### What is required
In the listing that follows, how many lines contain the string "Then"? Provide only the number.

### Material provided

►

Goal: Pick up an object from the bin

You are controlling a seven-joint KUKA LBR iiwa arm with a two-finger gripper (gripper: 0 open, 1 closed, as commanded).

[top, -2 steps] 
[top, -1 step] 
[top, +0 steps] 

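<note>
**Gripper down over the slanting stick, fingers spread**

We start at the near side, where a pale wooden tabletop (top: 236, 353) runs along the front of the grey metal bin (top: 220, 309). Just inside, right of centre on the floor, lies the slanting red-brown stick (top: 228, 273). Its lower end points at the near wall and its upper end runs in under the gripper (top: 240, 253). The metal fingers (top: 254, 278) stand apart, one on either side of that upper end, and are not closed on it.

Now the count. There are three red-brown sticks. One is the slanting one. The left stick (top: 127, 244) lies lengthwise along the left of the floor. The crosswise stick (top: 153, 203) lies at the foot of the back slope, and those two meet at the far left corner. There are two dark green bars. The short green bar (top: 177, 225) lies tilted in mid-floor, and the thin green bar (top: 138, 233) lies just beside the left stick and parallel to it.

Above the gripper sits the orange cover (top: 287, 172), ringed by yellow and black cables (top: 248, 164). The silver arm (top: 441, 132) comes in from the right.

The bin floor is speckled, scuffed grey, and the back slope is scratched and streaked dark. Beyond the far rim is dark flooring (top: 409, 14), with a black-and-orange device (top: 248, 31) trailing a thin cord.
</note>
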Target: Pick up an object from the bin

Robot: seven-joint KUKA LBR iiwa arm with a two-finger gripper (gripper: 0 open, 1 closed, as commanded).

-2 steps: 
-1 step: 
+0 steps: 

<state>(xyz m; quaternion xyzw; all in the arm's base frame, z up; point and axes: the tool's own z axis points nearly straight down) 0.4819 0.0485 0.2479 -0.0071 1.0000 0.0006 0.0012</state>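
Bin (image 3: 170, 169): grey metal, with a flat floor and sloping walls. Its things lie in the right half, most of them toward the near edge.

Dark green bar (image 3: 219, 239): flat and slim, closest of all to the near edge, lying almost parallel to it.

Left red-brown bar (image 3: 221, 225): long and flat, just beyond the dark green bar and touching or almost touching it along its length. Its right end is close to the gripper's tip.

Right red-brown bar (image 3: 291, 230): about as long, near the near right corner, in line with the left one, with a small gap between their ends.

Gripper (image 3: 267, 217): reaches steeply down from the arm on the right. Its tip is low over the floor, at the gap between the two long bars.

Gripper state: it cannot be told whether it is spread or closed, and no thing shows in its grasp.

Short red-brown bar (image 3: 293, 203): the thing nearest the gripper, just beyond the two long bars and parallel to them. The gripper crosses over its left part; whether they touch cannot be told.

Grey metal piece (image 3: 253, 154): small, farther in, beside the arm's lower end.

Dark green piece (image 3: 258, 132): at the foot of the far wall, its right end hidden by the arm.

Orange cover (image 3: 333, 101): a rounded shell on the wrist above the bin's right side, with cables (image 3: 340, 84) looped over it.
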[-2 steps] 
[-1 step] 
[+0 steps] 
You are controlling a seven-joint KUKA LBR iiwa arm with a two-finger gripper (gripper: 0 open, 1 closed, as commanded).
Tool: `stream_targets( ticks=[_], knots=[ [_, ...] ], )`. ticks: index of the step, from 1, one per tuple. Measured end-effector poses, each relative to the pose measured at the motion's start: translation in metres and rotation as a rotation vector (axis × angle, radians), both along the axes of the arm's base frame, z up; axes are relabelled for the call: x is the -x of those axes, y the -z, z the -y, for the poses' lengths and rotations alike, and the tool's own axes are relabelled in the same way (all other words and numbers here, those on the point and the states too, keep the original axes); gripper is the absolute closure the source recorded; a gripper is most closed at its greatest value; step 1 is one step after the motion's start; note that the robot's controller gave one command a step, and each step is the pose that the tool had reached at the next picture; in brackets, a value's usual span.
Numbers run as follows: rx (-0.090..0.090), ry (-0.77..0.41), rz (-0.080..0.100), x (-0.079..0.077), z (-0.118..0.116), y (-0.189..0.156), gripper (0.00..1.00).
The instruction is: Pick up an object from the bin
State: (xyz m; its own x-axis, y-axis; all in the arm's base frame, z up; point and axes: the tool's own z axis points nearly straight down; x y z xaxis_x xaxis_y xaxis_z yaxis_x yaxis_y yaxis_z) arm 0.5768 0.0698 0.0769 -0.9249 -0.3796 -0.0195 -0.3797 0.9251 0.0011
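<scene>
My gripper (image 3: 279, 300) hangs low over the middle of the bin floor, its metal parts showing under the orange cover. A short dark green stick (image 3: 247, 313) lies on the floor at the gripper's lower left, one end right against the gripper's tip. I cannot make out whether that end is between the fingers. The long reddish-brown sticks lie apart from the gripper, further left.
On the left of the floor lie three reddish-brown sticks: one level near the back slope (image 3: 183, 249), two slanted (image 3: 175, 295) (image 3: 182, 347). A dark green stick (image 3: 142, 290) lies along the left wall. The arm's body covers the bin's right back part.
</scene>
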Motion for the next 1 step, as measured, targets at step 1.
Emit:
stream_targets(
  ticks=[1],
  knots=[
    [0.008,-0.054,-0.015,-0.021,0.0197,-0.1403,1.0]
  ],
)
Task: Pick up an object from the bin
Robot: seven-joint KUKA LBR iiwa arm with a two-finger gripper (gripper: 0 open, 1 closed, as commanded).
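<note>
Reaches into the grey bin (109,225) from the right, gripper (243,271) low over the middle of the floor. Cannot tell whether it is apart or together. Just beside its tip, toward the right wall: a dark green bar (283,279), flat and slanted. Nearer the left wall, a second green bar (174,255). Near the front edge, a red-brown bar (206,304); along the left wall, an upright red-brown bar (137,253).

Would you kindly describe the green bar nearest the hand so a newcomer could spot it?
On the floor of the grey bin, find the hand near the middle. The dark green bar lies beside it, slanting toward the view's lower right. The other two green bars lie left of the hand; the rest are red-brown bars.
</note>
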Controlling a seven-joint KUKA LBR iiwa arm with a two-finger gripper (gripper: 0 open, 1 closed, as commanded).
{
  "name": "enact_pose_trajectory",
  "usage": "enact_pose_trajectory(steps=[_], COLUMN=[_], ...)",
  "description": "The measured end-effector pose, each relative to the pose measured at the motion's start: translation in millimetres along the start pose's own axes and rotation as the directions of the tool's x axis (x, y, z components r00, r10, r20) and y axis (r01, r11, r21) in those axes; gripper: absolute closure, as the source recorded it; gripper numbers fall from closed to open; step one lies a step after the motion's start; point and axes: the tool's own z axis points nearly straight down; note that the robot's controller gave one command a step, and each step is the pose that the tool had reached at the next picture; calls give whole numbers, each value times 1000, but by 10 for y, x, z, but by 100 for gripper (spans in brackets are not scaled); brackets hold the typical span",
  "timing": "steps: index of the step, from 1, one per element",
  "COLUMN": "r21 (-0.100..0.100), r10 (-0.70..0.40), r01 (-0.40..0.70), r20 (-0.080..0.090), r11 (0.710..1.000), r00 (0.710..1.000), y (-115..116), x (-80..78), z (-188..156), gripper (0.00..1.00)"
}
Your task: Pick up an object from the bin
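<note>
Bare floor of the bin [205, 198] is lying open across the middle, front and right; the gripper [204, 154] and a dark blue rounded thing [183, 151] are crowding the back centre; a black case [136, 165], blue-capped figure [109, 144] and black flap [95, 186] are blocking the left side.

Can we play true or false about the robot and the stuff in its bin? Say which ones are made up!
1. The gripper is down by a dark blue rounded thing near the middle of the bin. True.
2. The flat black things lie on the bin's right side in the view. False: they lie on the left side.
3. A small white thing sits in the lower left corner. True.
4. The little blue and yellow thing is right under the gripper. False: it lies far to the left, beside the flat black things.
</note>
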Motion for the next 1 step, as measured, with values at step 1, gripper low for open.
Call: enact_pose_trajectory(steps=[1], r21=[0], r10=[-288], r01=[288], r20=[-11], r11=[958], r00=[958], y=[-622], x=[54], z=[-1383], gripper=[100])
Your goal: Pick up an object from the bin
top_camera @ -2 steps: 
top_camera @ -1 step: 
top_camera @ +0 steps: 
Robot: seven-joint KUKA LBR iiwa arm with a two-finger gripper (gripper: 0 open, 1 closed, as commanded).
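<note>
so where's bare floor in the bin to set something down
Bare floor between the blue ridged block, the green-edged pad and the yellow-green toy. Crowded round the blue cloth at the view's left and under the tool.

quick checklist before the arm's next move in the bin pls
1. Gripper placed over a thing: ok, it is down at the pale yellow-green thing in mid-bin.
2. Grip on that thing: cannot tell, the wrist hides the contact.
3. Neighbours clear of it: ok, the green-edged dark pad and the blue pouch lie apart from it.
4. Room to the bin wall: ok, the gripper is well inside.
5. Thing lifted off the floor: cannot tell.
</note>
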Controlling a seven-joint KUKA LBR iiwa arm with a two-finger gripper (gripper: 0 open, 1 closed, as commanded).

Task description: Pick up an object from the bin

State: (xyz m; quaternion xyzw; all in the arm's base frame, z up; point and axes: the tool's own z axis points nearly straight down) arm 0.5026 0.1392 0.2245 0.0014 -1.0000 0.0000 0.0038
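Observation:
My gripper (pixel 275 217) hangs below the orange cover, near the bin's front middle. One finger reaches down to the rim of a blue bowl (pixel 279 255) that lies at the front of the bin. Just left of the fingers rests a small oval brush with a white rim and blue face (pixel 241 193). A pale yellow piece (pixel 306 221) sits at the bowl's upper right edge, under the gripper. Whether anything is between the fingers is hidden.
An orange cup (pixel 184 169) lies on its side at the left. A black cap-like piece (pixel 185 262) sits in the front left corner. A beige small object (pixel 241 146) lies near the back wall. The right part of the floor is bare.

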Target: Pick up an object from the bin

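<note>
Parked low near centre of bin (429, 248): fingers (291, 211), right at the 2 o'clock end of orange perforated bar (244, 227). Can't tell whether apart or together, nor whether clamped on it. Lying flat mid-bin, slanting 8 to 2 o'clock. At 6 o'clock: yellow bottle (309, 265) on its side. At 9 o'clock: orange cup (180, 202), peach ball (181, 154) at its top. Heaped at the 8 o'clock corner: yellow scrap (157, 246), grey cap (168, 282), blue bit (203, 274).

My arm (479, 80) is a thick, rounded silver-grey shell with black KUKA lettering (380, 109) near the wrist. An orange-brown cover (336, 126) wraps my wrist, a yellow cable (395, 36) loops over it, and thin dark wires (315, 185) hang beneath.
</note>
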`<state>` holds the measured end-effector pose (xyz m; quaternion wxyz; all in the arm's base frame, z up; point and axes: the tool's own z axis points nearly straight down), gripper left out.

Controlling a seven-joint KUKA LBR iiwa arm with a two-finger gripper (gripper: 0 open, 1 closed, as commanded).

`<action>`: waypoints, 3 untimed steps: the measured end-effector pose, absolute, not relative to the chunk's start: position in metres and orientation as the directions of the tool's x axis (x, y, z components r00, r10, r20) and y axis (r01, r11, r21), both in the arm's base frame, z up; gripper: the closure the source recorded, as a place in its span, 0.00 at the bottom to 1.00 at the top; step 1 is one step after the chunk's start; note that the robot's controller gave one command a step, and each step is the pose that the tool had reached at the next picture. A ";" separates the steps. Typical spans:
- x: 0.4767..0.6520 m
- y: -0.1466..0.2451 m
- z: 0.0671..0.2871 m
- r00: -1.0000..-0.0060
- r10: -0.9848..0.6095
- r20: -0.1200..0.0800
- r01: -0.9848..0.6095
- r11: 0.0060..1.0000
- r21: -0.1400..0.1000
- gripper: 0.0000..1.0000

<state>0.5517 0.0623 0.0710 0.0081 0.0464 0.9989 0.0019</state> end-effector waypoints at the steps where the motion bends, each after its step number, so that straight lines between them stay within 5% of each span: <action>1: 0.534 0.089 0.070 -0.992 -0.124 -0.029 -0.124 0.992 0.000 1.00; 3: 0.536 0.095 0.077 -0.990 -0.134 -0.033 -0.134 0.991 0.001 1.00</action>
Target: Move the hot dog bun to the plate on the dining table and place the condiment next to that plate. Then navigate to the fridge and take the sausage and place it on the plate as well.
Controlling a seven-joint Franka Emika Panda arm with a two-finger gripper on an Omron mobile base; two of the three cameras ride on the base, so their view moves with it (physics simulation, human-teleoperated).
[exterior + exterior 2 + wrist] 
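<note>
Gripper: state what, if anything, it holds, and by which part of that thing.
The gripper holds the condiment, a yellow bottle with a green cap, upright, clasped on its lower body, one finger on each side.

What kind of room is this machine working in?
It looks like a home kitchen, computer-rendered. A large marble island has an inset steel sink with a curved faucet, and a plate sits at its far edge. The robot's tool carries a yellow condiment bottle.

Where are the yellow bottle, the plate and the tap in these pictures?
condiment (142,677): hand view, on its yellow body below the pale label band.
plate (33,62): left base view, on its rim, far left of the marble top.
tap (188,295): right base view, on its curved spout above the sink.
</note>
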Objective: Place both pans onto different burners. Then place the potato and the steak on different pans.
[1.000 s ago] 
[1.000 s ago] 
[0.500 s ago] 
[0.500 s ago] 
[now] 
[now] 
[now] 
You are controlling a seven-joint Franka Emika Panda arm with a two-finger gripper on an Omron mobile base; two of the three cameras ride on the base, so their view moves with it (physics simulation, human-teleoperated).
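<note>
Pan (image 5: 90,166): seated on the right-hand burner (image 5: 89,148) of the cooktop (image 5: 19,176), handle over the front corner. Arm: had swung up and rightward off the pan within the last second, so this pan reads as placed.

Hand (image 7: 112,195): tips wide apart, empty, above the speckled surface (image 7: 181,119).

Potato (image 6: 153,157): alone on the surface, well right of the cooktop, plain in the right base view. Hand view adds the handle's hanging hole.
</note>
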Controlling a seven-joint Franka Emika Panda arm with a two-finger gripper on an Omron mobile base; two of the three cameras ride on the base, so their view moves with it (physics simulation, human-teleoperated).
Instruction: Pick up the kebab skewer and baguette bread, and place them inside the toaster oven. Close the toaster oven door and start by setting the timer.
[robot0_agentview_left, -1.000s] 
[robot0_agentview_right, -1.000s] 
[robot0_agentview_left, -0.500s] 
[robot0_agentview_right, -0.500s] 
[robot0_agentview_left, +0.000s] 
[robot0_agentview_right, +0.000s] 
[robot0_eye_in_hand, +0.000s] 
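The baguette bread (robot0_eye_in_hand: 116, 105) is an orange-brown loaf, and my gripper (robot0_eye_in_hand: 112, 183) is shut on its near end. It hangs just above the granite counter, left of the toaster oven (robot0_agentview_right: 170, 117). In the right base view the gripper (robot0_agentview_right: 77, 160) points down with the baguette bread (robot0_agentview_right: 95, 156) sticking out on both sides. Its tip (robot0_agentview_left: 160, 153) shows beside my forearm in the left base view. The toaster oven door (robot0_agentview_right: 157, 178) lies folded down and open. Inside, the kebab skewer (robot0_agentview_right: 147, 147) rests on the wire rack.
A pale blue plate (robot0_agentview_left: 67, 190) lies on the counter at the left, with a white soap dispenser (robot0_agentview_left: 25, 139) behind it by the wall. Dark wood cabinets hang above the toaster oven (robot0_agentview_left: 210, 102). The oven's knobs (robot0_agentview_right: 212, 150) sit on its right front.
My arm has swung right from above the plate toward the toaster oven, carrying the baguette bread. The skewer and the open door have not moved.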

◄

### Problem solution
2